Recruited is a booze-soaked literary salute to the dot com heyday of the 1990s.
A young woman almost loses herself in the splashy world of recruiting in Lauren E. Anderson’s novel Recruited.
Olivia is about to graduate from Dartmouth with no postcollege plans. A study abroad semester on Rodrigues, a small island in the Indian Ocean, opened her eyes to ecology and conservation, but conservation does not pay well, and Olivia has student loans to consider. On a whim, she attends an information session for Kava Tech, a start-up based in Texas. Intrigued by the presentation and the potential money she could make, Olivia agrees to interview with them.
Money becomes even more important when Olivia discovers a cache of seeds from Rodrigues’ endangered tree, the aureum, that need to be repatriated. Accepting a job as a recruiter for Kava Tech gives Olivia the opportunity to save toward that goal, with the added bonus of spending more time with mysterious Marion. But hitting recruiting goals and wining and dining college seniors isn’t all its cracked up to be, and Olivia must decide which is more important: her dignity or her job.
Olivia is an everyman character. She has very little experience with computers, but she is smart and capable. She starts with a very clear idea of what she needs to do in order to get where she needs to go. But she’s also naïve, and is so able to be seduced by Kava Tech’s money and Marion’s hot, older man vibe. Her story arc peaks when she realizes that she’s engaging in activities she never planned to engage in, and that the public perception of her position, a position held by a majority of the women at Kava Tech, is downright insulting. She questions her motives and her methods; the novel makes it clear that her time at Kava Tech, though tainted, was worthwhile for her personal growth.

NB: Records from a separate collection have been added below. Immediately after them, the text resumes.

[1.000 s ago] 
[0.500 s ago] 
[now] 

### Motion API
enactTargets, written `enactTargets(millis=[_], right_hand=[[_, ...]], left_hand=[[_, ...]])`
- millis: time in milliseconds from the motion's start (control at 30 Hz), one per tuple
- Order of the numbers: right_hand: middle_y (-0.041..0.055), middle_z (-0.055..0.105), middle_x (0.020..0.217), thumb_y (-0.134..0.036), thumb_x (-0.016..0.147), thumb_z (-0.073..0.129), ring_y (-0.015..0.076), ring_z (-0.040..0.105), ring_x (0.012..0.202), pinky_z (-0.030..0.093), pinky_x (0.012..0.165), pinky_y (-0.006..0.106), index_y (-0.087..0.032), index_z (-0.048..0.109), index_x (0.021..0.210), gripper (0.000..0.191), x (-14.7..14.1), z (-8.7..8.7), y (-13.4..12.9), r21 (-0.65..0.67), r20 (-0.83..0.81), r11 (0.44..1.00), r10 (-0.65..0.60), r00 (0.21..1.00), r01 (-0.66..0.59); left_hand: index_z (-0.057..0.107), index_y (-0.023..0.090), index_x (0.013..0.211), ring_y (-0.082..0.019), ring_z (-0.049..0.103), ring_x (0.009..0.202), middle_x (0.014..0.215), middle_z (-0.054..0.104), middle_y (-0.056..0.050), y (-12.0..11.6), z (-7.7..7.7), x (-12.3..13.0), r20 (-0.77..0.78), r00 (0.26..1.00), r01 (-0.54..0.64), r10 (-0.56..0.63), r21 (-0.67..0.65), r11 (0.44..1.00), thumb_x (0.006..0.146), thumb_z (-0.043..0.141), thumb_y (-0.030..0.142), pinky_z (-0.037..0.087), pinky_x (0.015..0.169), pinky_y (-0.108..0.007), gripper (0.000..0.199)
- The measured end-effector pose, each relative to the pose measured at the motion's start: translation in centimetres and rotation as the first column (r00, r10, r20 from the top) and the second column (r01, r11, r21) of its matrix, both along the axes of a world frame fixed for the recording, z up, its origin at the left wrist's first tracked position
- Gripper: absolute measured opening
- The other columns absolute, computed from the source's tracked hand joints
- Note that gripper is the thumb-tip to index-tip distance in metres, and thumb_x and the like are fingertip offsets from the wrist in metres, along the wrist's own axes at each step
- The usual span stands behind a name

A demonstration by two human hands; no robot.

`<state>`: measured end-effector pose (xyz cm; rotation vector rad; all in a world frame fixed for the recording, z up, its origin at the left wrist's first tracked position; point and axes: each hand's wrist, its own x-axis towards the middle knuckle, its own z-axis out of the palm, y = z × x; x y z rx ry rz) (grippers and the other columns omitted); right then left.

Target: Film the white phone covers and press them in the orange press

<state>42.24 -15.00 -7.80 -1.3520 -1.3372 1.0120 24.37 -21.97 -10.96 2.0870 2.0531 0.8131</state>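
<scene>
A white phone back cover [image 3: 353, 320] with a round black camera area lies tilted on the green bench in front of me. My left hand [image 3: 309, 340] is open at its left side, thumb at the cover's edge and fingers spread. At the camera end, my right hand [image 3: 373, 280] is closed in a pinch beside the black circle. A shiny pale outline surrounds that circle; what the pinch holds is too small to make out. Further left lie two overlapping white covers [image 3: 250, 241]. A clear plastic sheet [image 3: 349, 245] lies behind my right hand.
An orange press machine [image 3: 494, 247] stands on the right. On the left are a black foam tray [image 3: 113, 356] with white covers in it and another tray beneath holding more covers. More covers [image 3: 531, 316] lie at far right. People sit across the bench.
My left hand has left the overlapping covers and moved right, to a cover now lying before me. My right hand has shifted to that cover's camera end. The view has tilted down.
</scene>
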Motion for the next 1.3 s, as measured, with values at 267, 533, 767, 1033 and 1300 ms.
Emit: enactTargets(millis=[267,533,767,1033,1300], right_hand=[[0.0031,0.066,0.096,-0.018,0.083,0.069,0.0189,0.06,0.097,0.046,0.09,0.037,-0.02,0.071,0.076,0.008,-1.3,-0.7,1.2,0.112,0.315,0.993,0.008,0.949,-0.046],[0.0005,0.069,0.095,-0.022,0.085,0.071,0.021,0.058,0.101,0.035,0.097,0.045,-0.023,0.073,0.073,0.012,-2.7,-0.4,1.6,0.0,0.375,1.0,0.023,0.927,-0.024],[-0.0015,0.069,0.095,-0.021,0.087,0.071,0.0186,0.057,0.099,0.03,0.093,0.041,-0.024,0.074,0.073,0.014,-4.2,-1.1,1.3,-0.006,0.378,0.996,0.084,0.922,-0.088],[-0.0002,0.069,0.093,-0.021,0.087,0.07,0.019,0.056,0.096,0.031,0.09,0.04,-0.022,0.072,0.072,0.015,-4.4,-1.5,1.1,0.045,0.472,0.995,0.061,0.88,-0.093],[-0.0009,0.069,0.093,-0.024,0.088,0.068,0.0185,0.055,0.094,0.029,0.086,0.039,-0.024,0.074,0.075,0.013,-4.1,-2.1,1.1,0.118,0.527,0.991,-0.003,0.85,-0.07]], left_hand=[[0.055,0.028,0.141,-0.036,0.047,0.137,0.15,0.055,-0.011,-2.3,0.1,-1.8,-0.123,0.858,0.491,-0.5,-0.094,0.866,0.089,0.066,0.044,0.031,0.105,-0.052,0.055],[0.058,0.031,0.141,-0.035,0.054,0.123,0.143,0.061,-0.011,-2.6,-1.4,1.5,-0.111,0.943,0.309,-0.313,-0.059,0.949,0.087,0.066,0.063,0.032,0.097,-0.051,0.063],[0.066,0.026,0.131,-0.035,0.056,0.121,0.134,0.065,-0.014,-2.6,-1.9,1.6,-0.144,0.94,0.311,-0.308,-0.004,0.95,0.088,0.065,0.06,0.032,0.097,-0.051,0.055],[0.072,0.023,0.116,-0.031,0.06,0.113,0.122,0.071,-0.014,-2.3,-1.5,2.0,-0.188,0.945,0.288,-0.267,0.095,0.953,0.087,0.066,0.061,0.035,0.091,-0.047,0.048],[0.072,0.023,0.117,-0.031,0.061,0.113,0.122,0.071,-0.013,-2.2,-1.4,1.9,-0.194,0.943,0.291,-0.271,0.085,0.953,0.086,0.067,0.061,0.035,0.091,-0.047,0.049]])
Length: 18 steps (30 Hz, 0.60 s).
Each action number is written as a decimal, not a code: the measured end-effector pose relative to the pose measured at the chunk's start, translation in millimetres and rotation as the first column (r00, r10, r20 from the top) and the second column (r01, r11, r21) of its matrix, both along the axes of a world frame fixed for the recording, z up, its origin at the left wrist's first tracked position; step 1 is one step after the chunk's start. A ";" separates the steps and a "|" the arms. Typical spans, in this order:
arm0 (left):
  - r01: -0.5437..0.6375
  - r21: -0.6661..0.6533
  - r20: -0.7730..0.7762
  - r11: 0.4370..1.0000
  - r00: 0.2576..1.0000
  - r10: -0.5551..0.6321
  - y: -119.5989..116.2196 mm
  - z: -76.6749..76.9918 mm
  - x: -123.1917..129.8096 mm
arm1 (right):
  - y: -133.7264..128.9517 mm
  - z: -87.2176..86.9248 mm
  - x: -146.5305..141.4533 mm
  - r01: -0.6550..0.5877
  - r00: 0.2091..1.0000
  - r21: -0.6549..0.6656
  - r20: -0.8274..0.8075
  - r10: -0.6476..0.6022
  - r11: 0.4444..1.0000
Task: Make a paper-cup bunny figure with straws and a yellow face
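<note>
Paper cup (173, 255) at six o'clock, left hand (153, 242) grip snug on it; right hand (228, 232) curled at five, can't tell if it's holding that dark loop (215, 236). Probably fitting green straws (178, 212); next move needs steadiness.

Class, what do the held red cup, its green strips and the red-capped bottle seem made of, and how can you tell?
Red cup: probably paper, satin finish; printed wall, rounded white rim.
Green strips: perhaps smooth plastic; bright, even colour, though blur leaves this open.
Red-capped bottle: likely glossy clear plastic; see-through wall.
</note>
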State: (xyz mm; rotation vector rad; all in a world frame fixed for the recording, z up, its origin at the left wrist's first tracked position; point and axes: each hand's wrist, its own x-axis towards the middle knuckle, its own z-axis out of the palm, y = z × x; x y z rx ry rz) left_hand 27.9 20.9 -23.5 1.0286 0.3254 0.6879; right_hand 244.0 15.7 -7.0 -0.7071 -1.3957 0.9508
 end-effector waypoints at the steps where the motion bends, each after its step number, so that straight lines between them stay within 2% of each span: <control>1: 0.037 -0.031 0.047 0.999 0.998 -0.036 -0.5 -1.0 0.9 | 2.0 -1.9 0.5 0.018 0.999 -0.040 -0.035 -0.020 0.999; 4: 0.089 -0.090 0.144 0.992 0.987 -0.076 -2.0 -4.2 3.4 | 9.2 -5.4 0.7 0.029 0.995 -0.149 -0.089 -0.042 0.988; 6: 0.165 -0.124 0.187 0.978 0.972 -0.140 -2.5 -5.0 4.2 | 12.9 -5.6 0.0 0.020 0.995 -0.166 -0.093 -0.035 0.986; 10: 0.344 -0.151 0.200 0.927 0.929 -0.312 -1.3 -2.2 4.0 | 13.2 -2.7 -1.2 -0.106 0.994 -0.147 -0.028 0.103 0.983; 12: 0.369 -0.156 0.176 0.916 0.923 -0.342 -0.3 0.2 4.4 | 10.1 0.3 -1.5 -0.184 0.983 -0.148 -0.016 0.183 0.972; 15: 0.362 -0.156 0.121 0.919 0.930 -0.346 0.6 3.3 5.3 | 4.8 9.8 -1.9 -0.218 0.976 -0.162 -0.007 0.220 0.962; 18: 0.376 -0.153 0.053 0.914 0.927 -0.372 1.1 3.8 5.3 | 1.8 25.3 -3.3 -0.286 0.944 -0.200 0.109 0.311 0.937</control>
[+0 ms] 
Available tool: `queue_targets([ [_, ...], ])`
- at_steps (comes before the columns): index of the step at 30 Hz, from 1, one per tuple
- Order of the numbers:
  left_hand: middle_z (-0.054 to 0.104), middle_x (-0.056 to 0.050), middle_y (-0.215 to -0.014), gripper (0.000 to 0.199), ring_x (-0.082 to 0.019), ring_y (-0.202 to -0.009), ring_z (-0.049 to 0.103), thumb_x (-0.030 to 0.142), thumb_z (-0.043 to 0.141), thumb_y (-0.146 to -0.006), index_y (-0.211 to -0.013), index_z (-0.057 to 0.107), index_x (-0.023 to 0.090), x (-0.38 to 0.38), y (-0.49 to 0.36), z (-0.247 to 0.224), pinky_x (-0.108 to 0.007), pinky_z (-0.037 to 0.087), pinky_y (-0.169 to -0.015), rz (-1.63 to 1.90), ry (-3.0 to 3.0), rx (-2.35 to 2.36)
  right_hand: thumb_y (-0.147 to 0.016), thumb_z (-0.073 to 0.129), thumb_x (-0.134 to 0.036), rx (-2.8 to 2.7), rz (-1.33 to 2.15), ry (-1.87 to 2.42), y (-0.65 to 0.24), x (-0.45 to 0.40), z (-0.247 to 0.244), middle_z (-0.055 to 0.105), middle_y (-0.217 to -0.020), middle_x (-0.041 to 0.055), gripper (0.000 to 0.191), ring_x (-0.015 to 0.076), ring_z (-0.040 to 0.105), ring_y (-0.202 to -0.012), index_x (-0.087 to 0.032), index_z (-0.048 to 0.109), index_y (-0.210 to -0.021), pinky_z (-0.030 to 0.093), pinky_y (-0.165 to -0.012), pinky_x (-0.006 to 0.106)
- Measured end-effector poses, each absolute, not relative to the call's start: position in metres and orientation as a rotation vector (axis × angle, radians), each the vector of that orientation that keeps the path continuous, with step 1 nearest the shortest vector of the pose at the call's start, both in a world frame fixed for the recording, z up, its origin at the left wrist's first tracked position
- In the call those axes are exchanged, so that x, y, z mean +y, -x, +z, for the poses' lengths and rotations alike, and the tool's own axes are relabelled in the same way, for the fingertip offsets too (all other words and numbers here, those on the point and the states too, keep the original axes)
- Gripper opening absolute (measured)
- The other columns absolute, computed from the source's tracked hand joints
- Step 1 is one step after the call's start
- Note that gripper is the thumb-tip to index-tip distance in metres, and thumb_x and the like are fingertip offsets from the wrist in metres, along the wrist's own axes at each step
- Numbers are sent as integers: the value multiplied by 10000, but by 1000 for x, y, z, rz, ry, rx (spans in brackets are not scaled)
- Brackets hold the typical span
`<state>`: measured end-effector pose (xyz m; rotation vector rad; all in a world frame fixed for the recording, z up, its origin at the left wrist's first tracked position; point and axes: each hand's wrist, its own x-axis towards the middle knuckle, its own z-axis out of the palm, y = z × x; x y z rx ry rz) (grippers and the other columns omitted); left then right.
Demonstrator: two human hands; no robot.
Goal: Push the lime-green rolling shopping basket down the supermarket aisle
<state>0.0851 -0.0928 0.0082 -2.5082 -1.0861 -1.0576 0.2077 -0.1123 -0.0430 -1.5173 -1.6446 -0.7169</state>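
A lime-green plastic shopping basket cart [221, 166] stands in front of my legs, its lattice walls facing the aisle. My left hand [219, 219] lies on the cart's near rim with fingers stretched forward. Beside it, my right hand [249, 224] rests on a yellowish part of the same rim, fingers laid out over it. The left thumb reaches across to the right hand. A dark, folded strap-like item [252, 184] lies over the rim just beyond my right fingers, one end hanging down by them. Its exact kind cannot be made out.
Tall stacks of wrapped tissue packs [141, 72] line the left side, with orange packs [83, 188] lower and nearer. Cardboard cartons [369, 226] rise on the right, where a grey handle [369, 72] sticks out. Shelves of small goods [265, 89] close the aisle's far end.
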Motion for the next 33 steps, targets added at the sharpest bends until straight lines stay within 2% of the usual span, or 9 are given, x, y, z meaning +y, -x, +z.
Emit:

The book is set in the late 1990s, though the dialogue is absent the slang of that era, and references to contemporary tech giants come only near the end. However, Olivia uses authentically vague language in her pitch to prospective employees—the same that was used with her. It is all about selling an idea, a possibility, and a dream.
Ably flashing the wealth for which 1990s start-up culture is known, the story mentions laptops for every employee, hundreds of thousands of dollars on company credit cards, exotic trips, and big-ticket giveaways. Risks are implicit, and are apparent in Kava Tech’s party culture, too: happy hours are mandatory, and someone has to pay for them. The lavish, open-bar party scene of company happy hours carries over to recruitment events, and the book is propelled by these parties and what happens at them. In between party scenes, office politics, and fade-to-black sex scenes, genuine friendship between Olivia and other members of her cohort keeps the story hurtling forward. And through it all, the book is clever at burying its lede.
A coming-of-age story with social commentary on the rampant misogyny of the tech world, Recruited is a booze-soaked literary salute to the dot com heyday of the 1990s.